De sa longue fréquentation de Jacques Chirac, Nicolas Sarkozy a retenu une grande plasticité et une réactivité hors du commun. Un art consommé de la démagogie également. Mais, à la différence de son mentor, le président du conseil général des Hauts-de-Seine affiche bien haut l’étendard du libéralisme et d’une droite décomplexée qui affirme ses valeurs : ordre, travail, effort, volonté, mérite, grandeur, autorité, responsabilité… D’où sa revendication de « rupture » autant avec le gaullisme que le giscardisme. « Cette rupture , explique Brice Hortefeux [^5], fidèle entre les fidèles, doit être comprise comme une indispensable volonté de s’adapter aux nouvelles exigences du monde. »

Celles-ci découlent d’abord de la mondialisation économique, présentée comme un fait. Plus qu’une adaptation, c’est une mise aux normes de celle-ci que propose Nicolas Sarkozy. La mise en cause du droit du travail, le recours à un bouclier fiscal accru pour supprimer de fait l’ISF, la quasi-suppression des droits de succession, la réduction drastique du nombre de fonctionnaires ou la diminution des dépenses publiques dessinent une société de compétition qui sonnerait le glas des droits collectifs et de la cohésion sociale. Une société de rentiers, où l’argent va à l’argent.

Cette adaptation est aussi électorale. Confronté au déclin démographique de l’électorat traditionnel de la droite (agriculteurs, commerçants, artisans, professions libérales), Nicolas Sarkozy a fait de la conquête des classes moyennes salariées et des cadres un objectif stratégique, sans négliger les couches populaires séduites par le FN. D’autant que les progrès de l’individualisme au sein de ces dernières les rendent réceptives à un discours social uniquement fondé sur le mérite individuel et niant les inégalités et les rentes. Un discours d’ordre, national et autoritaire [^6], servi par une agressivité verbale gouailleuse. Qui confie une mission morale publique aux religions, et développe une vision naturaliste de la société : « J’inclinerais, pour ma part, à penser qu’on naît pédophile, et c’est d’ailleurs un problème que nous ne sachions pas soigner cette pathologie » , déclare Nicolas Sarkozy, dans le dernier numéro de Philosophie magazine , en réponse aux questions du philosophe Michel Onfray. « Il y a 1 200 adolescents ou 1 300 jeunes qui se suicident en France chaque année, ce n’est pas parce que leurs parents s’en sont mal occupés ! Mais parce que, génétiquement, ils avaient une fragilité, une douleur préalable » , ajoute le candidat de l’UMP.

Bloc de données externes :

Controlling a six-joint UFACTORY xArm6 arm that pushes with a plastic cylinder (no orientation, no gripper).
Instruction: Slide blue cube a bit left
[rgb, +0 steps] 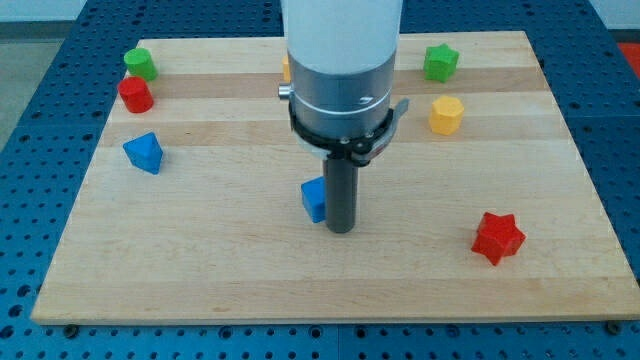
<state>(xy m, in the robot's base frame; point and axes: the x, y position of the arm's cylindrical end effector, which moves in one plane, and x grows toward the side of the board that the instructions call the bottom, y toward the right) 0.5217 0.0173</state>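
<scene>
Wooden board (200, 260) on blue perforated table, my tip (342, 230) touching blue cube (315, 199)'s right side, no gripper fitted.

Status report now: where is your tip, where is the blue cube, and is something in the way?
My tip against blue cube, on its right side. Board bare to its left.

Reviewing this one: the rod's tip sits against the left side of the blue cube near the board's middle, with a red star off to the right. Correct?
Not quite. In the camera view my tip sits against the right side of the blue cube, not the left. The red star is indeed off to the view's right.
</scene>
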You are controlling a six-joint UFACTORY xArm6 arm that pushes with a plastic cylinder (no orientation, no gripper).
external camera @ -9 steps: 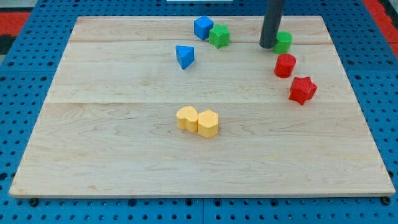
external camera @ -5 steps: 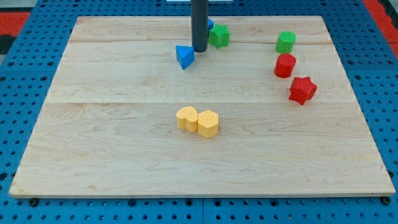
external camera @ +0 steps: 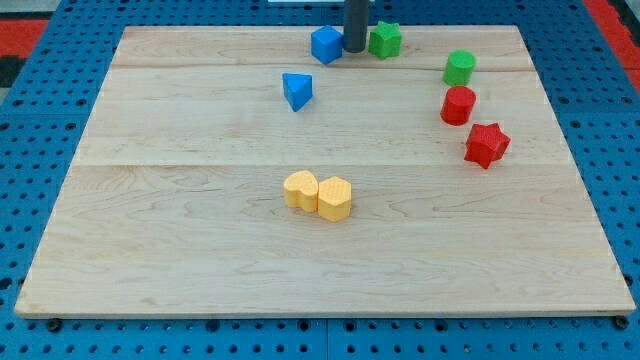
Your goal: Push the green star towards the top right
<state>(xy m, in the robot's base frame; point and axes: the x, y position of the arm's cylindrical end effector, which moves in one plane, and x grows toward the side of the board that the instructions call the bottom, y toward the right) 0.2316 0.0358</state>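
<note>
The green star (external camera: 385,39) lies near the view's top edge of the wooden board (external camera: 200,230), right of centre. My tip (external camera: 354,48) stands just to its left, touching or nearly touching it, between the star and a blue cube (external camera: 326,45). The rod rises out of the view's top.
A blue triangular block (external camera: 296,90) lies below the blue cube. A green cylinder (external camera: 459,68), a red cylinder (external camera: 458,105) and a red star (external camera: 486,145) run down the view's right. Two yellow blocks (external camera: 318,194) touch each other near the centre.
My tip swung from the green cylinder left to the blue blocks, then right and up. The green star has moved right and slightly up, away from the blue cube.
</note>
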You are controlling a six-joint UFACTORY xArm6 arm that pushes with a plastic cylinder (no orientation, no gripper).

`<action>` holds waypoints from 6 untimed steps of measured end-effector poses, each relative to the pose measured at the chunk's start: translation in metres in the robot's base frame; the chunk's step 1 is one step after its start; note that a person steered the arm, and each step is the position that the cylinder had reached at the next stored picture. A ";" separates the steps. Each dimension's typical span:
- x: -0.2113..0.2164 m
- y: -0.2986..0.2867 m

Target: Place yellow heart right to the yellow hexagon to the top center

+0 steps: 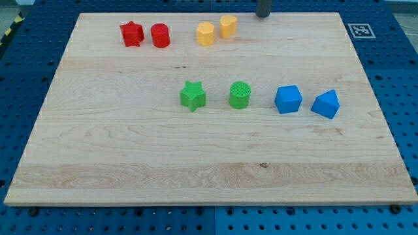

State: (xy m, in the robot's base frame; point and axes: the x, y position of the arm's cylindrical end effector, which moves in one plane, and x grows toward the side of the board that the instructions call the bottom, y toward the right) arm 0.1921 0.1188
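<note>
On the pale wooden worktop (209, 163) the two yellow plastic blocks sit near the view's top, a little left of centre: the yellow hexagon (206, 34) and, just beside it to the view's right and slightly higher, the yellow heart (228, 26), the two apparently touching or very nearly so. That is where the task wants the heart, so I judge the placement essentially made, with at most a small trim left. The end effector here is a bare dark rod with nothing to clench or release, so it grasps nothing; my tip (262, 15) rests at the worktop's top edge, to the view's right of the heart and apart from it, touching no block. Standing off to that side makes sense: it leaves the pair undisturbed, and a push toward the view's left from there would only press the heart harder against the hexagon, which risks shifting both. The remaining blocks lie well clear, presumably left as they are because the task does not concern them: a red star (131, 34) and a red cylinder (160, 35) side by side at the top left, a green star (192, 95) and a green ribbed cylinder (240, 94) in the middle row, and two blue blocks, a blue cube-like block (288, 99) and a blue wedge-like block (326, 104), to their right.
</note>
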 end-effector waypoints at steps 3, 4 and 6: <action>0.001 -0.007; 0.002 -0.024; 0.015 -0.058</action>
State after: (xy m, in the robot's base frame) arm 0.2070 0.0603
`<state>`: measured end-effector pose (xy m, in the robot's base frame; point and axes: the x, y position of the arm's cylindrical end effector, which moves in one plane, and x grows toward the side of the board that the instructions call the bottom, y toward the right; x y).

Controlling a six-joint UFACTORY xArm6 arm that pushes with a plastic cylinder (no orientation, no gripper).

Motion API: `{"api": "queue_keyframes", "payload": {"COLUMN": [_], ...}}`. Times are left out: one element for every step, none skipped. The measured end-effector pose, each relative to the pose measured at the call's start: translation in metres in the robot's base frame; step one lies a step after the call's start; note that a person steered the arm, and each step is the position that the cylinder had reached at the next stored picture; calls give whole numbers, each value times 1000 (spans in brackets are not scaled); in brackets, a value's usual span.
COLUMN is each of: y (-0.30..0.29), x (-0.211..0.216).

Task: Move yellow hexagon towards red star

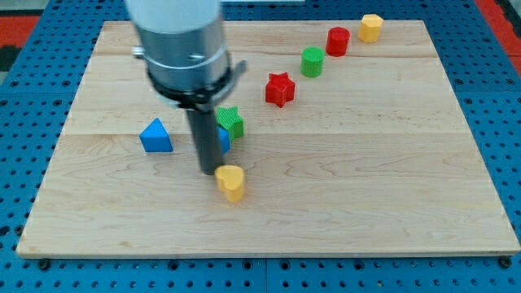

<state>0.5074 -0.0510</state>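
The yellow hexagon (pixel 370 27) stands near the view's top right corner of the wooden board (pixel 366 195). The red star (pixel 279 89) lies to its lower left, with a red cylinder (pixel 337 41) and a green cylinder (pixel 312 62) lined up between the two. My tip (pixel 207 172) is far from the hexagon, at the view's lower left of the red star. It rests just left of a yellow heart-like block (pixel 231 182), close to touching it.
A blue triangle (pixel 155 136) lies left of the rod. A green star (pixel 231 122) and a blue block (pixel 222 140), partly hidden by the rod, sit just right of it. The arm's grey housing (pixel 181 45) covers the board's upper left.
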Motion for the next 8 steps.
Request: {"api": "queue_keyframes", "payload": {"y": [-2,-25,6,54,33,16,26,66], "x": [8,20,26,28,22,27,57,52]}}
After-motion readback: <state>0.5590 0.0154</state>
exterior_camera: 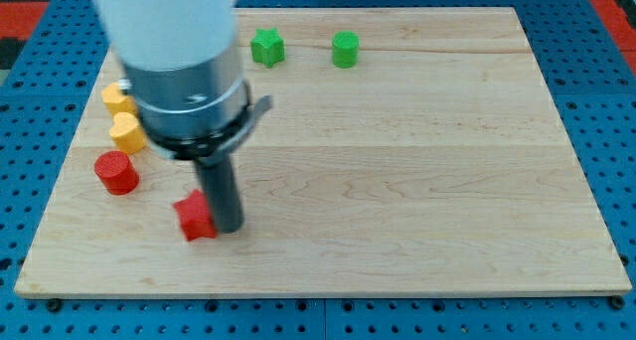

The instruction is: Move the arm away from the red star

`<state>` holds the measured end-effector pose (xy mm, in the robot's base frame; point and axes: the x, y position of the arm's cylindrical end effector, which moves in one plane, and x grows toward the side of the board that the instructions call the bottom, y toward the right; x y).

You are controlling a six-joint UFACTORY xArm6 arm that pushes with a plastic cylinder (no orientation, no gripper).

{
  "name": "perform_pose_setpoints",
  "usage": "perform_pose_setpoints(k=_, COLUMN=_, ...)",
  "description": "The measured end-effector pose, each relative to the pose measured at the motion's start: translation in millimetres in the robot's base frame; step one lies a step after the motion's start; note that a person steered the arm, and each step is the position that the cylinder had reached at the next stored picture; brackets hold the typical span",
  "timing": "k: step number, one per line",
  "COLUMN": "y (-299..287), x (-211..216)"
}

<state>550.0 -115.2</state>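
Observation:
The red star [195, 217] lies on the wooden board near the view's bottom left. My tip [228, 226] stands right beside it on its right, touching or almost touching it. The arm's grey and white body hangs above, covering the board's upper left part.
A red cylinder [116, 172] sits left of the star. A yellow heart [125, 132] and another yellow block [115, 97] lie above it, partly behind the arm. A green star [266, 48] and a green cylinder [345, 50] sit near the view's top. The board's front edge [318, 292] is close below.

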Motion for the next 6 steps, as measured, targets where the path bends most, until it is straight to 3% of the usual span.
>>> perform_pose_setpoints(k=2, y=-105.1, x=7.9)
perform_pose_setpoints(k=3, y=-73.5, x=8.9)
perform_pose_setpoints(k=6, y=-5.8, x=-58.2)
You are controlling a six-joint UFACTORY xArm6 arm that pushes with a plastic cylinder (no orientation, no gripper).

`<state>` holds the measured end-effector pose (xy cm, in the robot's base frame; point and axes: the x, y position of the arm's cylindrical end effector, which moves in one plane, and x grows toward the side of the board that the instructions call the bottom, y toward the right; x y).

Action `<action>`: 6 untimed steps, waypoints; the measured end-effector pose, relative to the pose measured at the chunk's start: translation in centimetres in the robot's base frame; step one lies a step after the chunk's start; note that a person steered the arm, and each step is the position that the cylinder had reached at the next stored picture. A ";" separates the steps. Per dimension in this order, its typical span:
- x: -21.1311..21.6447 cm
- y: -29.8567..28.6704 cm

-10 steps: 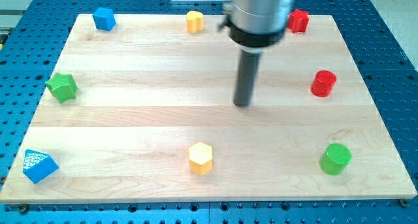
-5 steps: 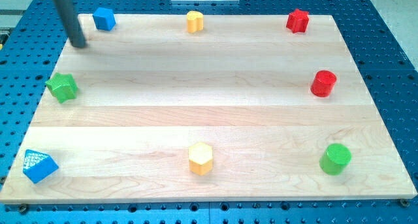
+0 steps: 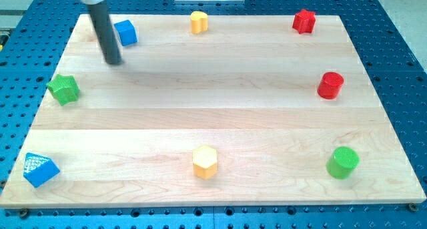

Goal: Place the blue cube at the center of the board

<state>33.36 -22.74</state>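
Near the view's top left corner of the wooden board, my tip rests on the wood just below and to the left of the blue cube, the rod rising close beside it; whether they touch I cannot tell. Being a bare rod, it has nothing to spread or pinch, and it holds no block. Around the edges sit a yellow block, a red star, a red cylinder, a green cylinder, a yellow hexagon, a blue wedge and a green star.
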 end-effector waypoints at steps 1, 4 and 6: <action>-5.1 -1.5; 2.7 19.5; -0.3 15.6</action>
<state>33.05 -7.14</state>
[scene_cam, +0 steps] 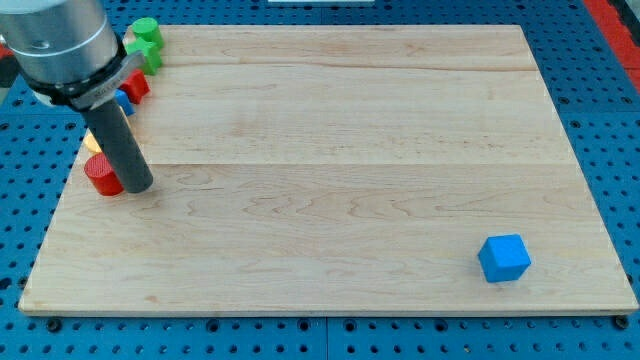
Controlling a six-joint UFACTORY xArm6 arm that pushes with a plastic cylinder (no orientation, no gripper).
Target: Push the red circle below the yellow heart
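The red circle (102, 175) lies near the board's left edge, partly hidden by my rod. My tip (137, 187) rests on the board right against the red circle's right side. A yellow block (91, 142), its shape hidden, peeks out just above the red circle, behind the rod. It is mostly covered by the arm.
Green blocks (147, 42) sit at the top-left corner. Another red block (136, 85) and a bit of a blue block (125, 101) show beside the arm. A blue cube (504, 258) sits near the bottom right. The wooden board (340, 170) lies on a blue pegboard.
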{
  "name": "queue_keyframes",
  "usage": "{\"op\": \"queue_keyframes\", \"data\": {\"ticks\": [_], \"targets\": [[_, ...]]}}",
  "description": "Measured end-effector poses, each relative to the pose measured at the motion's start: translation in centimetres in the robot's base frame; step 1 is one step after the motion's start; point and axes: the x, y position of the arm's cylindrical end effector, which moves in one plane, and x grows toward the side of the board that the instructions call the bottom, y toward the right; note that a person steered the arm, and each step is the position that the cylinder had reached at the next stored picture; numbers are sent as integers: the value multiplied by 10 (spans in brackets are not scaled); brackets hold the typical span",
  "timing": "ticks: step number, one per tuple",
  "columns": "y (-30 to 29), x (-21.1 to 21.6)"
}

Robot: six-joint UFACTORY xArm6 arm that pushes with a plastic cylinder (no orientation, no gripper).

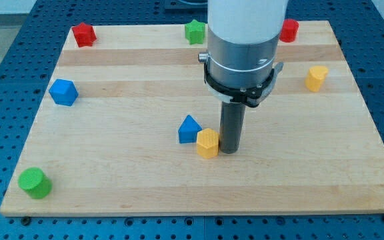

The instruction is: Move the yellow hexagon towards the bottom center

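since my tip [230,151], a bare rod with nothing to open or pinch, rests just right of the yellow hexagon [207,143] mid-board, pushing seems underway, and next it likely must get above it.

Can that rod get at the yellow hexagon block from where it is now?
Probably yes: my tip sits right beside the yellow hexagon, on its right in the view, with nothing between them.
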Motion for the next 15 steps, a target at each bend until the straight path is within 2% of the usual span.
{"op": "queue_keyframes", "data": {"ticks": [2,4,6,10,12,15], "targets": [[-1,-21],[-45,-19],[-71,-4],[-89,36],[-70,36],[-98,49]]}}
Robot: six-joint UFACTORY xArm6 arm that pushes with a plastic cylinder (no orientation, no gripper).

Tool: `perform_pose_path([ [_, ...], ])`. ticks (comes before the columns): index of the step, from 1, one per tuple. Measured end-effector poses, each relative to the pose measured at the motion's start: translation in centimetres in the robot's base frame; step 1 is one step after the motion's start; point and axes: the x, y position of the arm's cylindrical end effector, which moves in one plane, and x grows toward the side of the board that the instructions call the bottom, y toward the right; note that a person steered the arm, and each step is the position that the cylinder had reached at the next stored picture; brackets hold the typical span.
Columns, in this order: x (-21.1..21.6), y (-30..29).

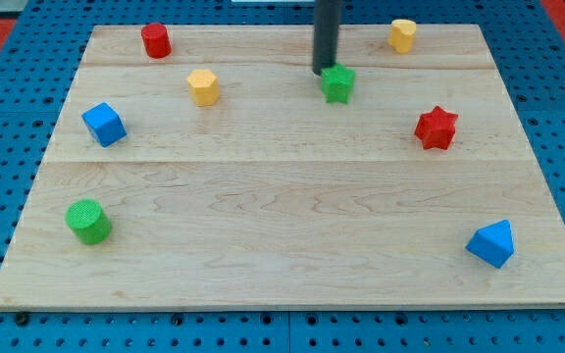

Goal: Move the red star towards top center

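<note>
My tip (pixel 324 70) sits at the top centre of the wooden desk (pixel 282 245), just left of and apparently touching the green star (pixel 338 83), though from this angle I cannot be sure of contact. I carry no jaws, only this bare rod, so I hold nothing and can only shove blocks along the surface. The red star (pixel 436 127) lies well apart from me, toward the view's right and lower down, resting flat with its points clear and no neighbour touching it. To send it up and leftward I judge I must get round to its lower-right side first, since pushing from here would drive it away from the goal. The green star already occupies much of the target area, so I would expect crowding there. The yellow block (pixel 402 34) stands above the red star at the view's top right.
</note>
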Motion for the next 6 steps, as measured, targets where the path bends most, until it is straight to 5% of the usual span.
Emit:
perform_pose_path([
  [2, 5.8, -1.2],
  [3, 11.4, 4.9],
  [6, 9.2, 14.0],
])
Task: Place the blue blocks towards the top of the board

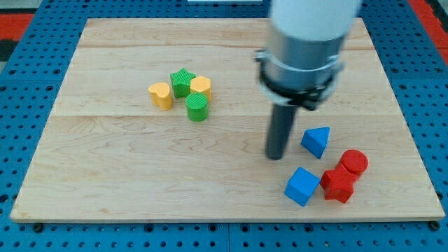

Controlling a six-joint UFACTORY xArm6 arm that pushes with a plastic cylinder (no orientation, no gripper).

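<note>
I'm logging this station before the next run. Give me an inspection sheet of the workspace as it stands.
Surface: wooden board, flat, on a blue pegboard.
Job's things: blue triangular block and blue cube, both at the view's lower right.
Clutter: red cylinder and red block beside the blues; two yellow and two green blocks clustered upper left.
Fingers: none; my tip stands just left of the blue triangular block.
Cables: nothing seen.
Surroundings: red surface at the corners.

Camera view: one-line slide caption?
My tip sits just left of the blue triangular block, above the blue cube, both low on the board.
</note>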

Une telle régression dans la pensée politique constitue effectivement une rupture avec plus de deux siècles d’émancipation.

[^2]: France 2, 22 novembre 2003.

[^3]: Périgueux, 12 octobre 2006.

[^4]: La Vraie Nature de Nicolas Sarkozy, Michaël Darmon, Seuil, 238 p., 18 euros.

[^5]: Le Monde, 2 septembre 2006.

[^6]: « Notre pays a un fort besoin d’autorité, il faut le satisfaire » (le Progrès, 23 février 2006).